Parkinson disease (PD), a common movement disorder in humans was discovered in 1817 by a British doctor, Dr. James Parkinson. The exact causes of Parkinson disease are poorly understood but recent studies suggest that several environmental agents including microbial volatile organic compounds (MVOCs), may be involved.
The symptoms of Parkinson’s disease include tremor, rigidity, slowness and stiffness of muscles; impaired balance and difficulty with walking; loss of volume and clarity of speech; tendency to shuffle when walking; and handwriting difficulty.
Mold as a Possible Cause of Parkinson Disease
Exposure to mold growth has been associated with a negative impact on human health. The most commonly mentioned mold related illnesses are allergic reactions, i.e., mold allergy. Individuals who are susceptible to mold react when they inhale spores and fungal fragments.
Mold allergy symptoms vary from person to person and range from mild to severe. The symptoms may include sneezing; runny or stuffy nose; cough; itchy eyes, nose and throat and watery eyes.
As mold and bacteria grow they emit volatile organic compounds (aka microbial volatile organic compounds or MVOCs) responsible for much of the distinctive moldy odor common in water damaged buildings. There are over 200 compounds identified as MVOCs in laboratory experiments.
None these compounds can be regarded as exclusively of microbial origin or as specific for certain microbial species. The health effect often associated with MVOC exposure is eye and upper-airway irritation. However, in human experimental exposure studies, symptoms of irritation have appeared at MVOC concentrations several orders of magnitude higher than those measured in indoor environments.
Published research from Rutgers and Emory universities indicated that 1-octen-3-ol (mushroom alcohol), one of the MVOCs produced by molds in water damaged buildings, could trigger Parkinson disease.
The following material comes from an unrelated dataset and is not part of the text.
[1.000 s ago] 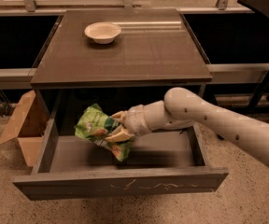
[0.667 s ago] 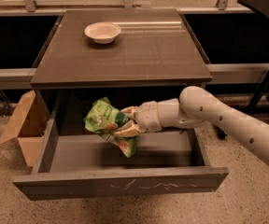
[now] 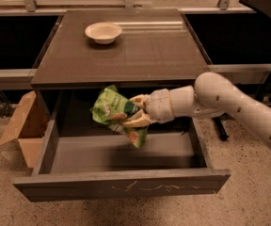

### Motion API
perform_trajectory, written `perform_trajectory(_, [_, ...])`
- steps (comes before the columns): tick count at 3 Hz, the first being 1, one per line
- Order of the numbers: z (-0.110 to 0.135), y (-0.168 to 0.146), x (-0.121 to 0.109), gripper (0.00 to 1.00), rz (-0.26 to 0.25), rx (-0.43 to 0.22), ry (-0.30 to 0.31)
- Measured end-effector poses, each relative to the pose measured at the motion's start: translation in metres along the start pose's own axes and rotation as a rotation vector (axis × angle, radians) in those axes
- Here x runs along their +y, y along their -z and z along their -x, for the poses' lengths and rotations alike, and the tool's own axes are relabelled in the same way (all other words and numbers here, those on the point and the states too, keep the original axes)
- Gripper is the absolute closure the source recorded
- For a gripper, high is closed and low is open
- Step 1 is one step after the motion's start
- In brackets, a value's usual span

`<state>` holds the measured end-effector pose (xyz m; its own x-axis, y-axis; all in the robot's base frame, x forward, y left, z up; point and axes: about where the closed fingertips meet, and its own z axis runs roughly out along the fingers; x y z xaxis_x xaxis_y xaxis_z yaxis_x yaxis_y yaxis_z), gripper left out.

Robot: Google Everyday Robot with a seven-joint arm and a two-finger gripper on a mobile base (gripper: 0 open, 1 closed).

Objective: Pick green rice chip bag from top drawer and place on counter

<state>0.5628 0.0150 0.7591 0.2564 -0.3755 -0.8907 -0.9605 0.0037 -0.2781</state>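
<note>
- Gripper [image 3: 134,111]: at the end of the pale arm [image 3: 239,105], which reaches in from the right. It sits just below the front edge of the worktop [image 3: 126,60], close to the middle of that edge and above the open drawer cavity.
- Fingers [image 3: 138,99]: one above and one below, closed onto the right side of the green rice chip bag [image 3: 108,108] and pinching it between them.
- Green rice chip bag: held in the air, crumpled and tilted. Its upper end is level with the front edge of the worktop and its lower corner hangs toward the drawer floor without touching it. It is not on the worktop.
- Top drawer [image 3: 121,186]: pulled fully out beneath the front edge of the worktop. Its front panel bears pale scratches, and the visible floor is bare.
- White bowl [image 3: 103,32]: upright on the worktop, near the rear edge and left of centre, well apart from the bag.
- Cardboard box [image 3: 25,126]: on the floor outside the front left corner of the worktop, flaps open, just beside the left wall of the drawer.
</note>
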Motion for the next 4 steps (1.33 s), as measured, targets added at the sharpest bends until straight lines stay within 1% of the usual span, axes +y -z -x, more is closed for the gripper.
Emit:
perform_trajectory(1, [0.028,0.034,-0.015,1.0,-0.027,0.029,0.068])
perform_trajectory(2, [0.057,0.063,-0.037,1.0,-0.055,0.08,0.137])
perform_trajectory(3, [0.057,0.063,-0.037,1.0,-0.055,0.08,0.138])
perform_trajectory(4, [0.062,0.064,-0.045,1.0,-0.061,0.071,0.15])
The compound was shown to cause changes in fruit flies’ brains similar to those of patients with Parkinson disease. These findings suggest that 1-octen-3-ol may represent a naturally occurring environmental agent involved in development of Parkinson disease. Moreover, it provides possible insights into reported movement disorders associated with human exposure to mold and their volatile organic compounds.
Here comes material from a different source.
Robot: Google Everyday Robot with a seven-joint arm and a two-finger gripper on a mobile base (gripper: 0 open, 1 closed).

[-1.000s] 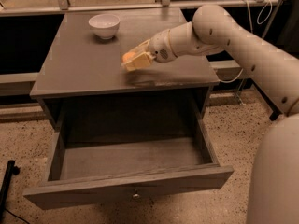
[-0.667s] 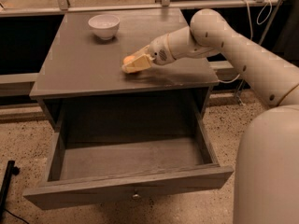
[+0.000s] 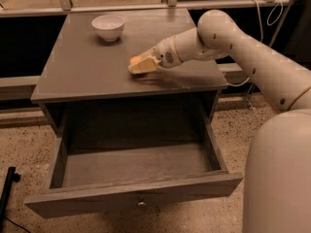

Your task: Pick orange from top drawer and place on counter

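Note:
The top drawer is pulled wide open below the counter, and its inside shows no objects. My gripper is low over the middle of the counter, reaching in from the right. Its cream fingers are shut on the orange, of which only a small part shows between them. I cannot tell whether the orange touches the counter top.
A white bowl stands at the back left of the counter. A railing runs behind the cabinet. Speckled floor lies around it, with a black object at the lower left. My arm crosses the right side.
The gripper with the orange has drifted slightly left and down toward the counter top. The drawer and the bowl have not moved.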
Whether 1-octen-3-ol occurs in water damaged buildings in concentrations high enough to cause Parkinson disease in humans is currently not known.
- Inamdar, Arati A.; Muhammad M. Hossain; Alison I. Bernstein; Gary W. Miller; Jason R. Richardson; and Joan Wennstrom Bennett (2013). Fungal-derived semiochemical 1-octen-3-ol disrupts dopamine packaging and causes neurodegeneration. PNAS 2013; published ahead of print November 11, 2013.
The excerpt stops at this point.